**Task statement**
Restate word for word the lines of the entries below, starting with the line that holds "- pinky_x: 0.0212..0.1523" and ending with the line that holds "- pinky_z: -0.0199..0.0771", and no others.

(Saved entries)
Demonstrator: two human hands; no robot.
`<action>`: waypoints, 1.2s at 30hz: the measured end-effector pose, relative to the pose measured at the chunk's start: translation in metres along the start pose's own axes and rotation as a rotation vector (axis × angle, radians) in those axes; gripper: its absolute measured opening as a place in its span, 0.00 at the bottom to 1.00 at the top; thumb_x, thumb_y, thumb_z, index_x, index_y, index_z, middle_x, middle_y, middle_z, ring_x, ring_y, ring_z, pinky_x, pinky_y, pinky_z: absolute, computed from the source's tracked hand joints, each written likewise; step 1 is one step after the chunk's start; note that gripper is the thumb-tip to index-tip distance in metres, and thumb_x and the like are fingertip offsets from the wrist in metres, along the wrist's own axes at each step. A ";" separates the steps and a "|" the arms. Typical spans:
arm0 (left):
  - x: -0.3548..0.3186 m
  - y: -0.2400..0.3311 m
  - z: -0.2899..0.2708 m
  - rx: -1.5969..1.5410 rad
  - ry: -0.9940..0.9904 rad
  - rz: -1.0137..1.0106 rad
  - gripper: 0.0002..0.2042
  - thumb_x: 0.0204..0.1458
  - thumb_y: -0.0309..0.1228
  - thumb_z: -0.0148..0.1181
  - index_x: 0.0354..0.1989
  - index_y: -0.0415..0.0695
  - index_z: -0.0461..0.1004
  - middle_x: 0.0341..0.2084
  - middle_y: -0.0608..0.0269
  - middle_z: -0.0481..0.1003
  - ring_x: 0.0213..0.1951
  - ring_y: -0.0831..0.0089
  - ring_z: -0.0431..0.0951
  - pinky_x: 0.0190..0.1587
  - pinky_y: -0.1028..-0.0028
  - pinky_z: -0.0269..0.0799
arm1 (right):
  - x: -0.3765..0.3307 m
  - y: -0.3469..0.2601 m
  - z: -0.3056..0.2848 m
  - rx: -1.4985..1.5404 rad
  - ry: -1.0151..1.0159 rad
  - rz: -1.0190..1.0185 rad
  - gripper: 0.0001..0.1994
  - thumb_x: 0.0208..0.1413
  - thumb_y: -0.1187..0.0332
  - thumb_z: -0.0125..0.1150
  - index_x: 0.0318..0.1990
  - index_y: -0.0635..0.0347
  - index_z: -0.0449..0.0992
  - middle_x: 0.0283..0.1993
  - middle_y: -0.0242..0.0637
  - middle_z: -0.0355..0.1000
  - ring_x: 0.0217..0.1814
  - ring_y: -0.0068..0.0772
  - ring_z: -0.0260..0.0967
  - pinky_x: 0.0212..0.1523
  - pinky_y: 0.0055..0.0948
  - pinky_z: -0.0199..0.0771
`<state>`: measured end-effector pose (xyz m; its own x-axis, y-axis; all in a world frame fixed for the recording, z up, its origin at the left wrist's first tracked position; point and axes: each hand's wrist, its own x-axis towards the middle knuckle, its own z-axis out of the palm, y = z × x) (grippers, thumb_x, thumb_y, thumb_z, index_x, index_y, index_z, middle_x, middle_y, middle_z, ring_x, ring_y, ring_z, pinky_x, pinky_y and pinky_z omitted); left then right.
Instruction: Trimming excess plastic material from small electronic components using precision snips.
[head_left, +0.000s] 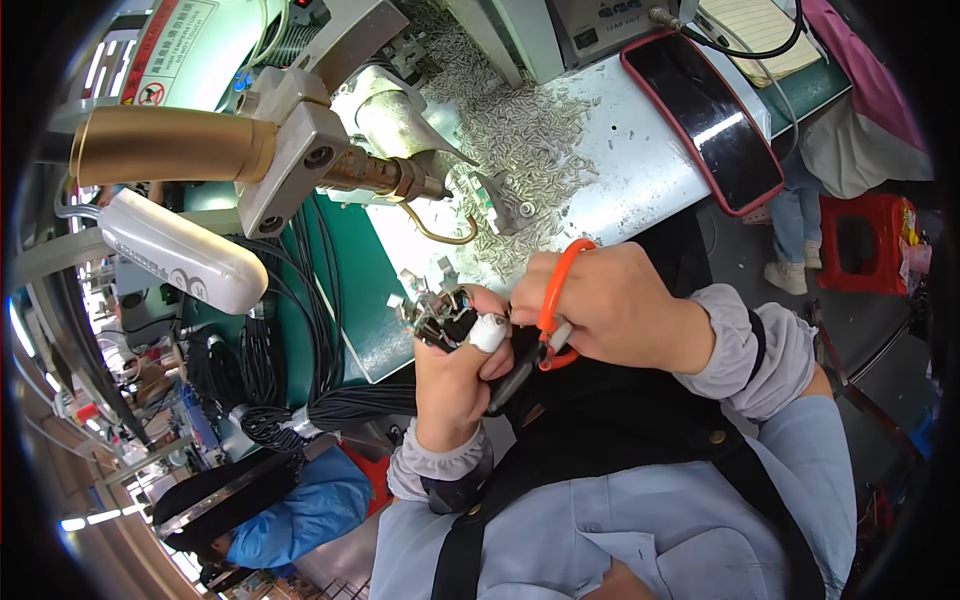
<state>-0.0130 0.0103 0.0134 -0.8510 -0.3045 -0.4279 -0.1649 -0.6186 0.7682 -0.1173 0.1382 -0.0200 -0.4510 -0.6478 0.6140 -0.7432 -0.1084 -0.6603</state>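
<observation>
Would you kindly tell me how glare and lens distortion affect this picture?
In the head view, a white streak of glare crosses the phone; in the head view, the brass-coloured cylinder carries a soft highlight; in the head view, the fisheye lens bows straight edges toward the black rim, and the small parts at the left hand look too jumbled to separate.

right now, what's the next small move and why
Perhaps tease one of the small metal-ended parts free with the right grip: the left grip holds several bunched together, and the right, with the orange-handled tool, is beside it.
</observation>
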 end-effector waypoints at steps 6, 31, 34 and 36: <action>0.002 -0.005 -0.013 0.373 -0.052 0.217 0.07 0.43 0.17 0.55 0.31 0.37 0.67 0.22 0.65 0.67 0.16 0.82 0.62 0.18 0.84 0.55 | 0.004 -0.005 -0.011 0.573 -0.279 0.686 0.12 0.55 0.64 0.50 0.22 0.60 0.66 0.18 0.30 0.61 0.13 0.16 0.58 0.12 0.17 0.54; -0.001 -0.008 0.000 0.473 0.225 0.308 0.09 0.40 0.17 0.60 0.31 0.38 0.69 0.23 0.67 0.69 0.19 0.84 0.64 0.18 0.85 0.56 | -0.008 -0.005 0.009 0.370 -0.064 0.541 0.07 0.42 0.75 0.59 0.30 0.62 0.70 0.21 0.32 0.66 0.21 0.29 0.67 0.22 0.20 0.65; -0.002 -0.005 -0.004 0.249 0.241 0.114 0.10 0.40 0.17 0.60 0.32 0.37 0.69 0.24 0.67 0.70 0.19 0.84 0.65 0.19 0.85 0.57 | -0.007 -0.009 0.004 0.460 -0.035 0.631 0.07 0.43 0.72 0.60 0.29 0.63 0.69 0.20 0.33 0.66 0.21 0.31 0.67 0.22 0.21 0.66; -0.002 -0.005 -0.008 0.153 0.206 0.155 0.10 0.40 0.17 0.59 0.33 0.37 0.70 0.24 0.67 0.70 0.20 0.84 0.65 0.19 0.84 0.58 | -0.004 -0.016 0.000 0.388 -0.056 0.635 0.10 0.44 0.68 0.62 0.28 0.63 0.68 0.18 0.35 0.66 0.19 0.32 0.66 0.22 0.23 0.66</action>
<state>-0.0064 0.0077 0.0066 -0.7554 -0.5371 -0.3754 -0.1277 -0.4413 0.8882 -0.1041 0.1426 -0.0117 -0.7017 -0.7109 0.0476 -0.1156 0.0476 -0.9922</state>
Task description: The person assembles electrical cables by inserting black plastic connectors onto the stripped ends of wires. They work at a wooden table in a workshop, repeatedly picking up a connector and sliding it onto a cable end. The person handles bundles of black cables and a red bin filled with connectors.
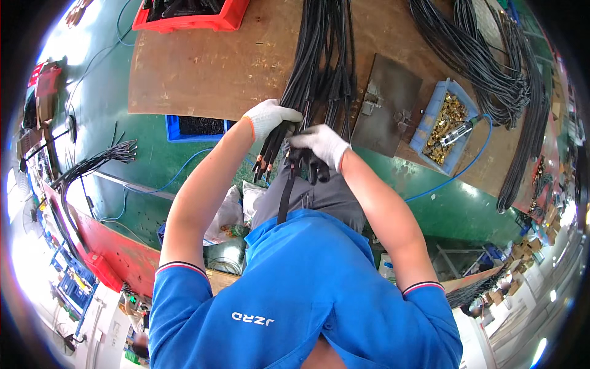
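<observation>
**Both hands on the cable bundle at the bench edge**

Left hand [268,117] in a white knit glove is clenched round a bundle of black sheathed cables [319,55]. It grips just above the ends, where orange-tipped terminals [263,165] hang off the near edge of the worn brown wooden bench top [203,67]. Right hand [319,144], same glove type, is closed on the adjacent cable ends right beside the left, fingers curled around them. The bundle runs straight up the bench away from the person; its ends hang over the lap.

Judgement on doing this well:
- Keep the 2 grips close together, so the ends stay level and none slips back into the bundle.
- Sort at the ends only; the long run on the bench should lie undisturbed.
- Watch the terminals: they dangle free and could snag on the trousers or the black strap hanging there.

Edges and room:
- The bench edge sits directly under the hands, with green floor [442,209] below.
- A grey metal plate with a small fixture [386,104] lies just right of the bundle, near the right wrist.
- A blue plastic tray of brass parts [447,126] with a tool on a blue hose sits further right.
- A second pile of black cables [485,67] fills the far right.
- The bench looks open to the left of the bundle, up to the red plastic crate [190,15] at the far edge. That is the freer side.
</observation>
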Demonstrator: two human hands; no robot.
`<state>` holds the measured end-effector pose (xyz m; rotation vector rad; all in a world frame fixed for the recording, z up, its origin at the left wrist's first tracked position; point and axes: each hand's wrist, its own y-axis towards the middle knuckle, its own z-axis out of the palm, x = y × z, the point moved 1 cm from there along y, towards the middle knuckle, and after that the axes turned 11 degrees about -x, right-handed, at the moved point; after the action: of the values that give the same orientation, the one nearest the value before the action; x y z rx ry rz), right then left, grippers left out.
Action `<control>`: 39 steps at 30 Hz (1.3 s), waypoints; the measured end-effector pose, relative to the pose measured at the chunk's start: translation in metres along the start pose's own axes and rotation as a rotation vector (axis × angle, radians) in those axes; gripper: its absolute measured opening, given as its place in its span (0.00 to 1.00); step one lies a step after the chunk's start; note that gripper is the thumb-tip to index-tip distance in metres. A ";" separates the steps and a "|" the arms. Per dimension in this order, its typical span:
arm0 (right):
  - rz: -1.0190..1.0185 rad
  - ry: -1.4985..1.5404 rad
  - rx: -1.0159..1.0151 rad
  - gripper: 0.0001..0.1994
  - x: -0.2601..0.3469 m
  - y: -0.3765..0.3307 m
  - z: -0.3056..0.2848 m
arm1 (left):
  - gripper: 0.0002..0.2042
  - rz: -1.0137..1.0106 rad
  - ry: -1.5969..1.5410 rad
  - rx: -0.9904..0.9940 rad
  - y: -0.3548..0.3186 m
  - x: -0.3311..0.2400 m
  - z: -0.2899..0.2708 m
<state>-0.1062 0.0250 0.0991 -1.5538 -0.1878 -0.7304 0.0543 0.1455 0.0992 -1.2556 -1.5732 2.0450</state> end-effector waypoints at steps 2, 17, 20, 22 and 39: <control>-0.073 0.003 -0.066 0.15 0.011 0.027 -0.008 | 0.17 -0.011 -0.050 -0.014 -0.004 -0.005 -0.003; -0.287 -0.318 -0.437 0.26 0.073 0.056 -0.026 | 0.17 0.032 -0.139 0.153 0.003 0.012 -0.025; -0.203 0.067 -0.318 0.20 0.065 0.046 -0.003 | 0.16 0.012 -0.290 0.164 0.010 0.022 -0.021; -0.209 0.194 -0.317 0.15 0.056 0.038 0.001 | 0.15 0.012 -0.319 0.149 0.007 0.022 -0.023; -0.064 0.032 0.080 0.18 -0.034 -0.041 0.006 | 0.14 -0.086 -0.147 0.090 0.014 0.007 -0.023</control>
<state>-0.1523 0.0467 0.1150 -1.4645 -0.2412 -0.7889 0.0713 0.1598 0.0825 -1.0089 -1.5489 2.1697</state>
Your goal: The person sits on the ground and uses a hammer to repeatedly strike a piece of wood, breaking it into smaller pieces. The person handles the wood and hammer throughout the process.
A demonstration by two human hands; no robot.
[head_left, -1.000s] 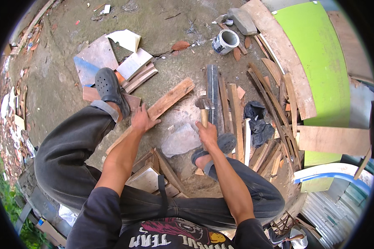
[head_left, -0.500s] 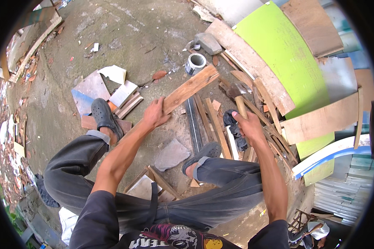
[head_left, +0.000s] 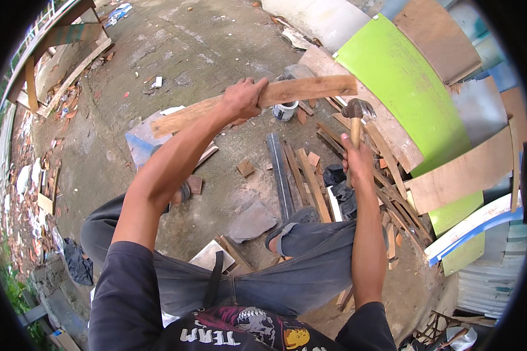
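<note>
Overhead, left hand (head_left: 241,98) grip clasping plank (head_left: 257,100) mid-length, right hand (head_left: 357,165) grip around hammer (head_left: 356,120), apart.

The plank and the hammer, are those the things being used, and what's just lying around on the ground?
In use:
- wooden plank, held up by the left hand
- hammer, held upright by the right hand

Just lying about:
- small tin can
- grey metal bar
- loose wood strips
- flat stone
- green board
- black cloth
</note>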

**Task output**
  - pinky_x: 0.0212..0.1523
  - pinky_y: 0.0055..0.0948
  - pinky_z: -0.0199..0.0771

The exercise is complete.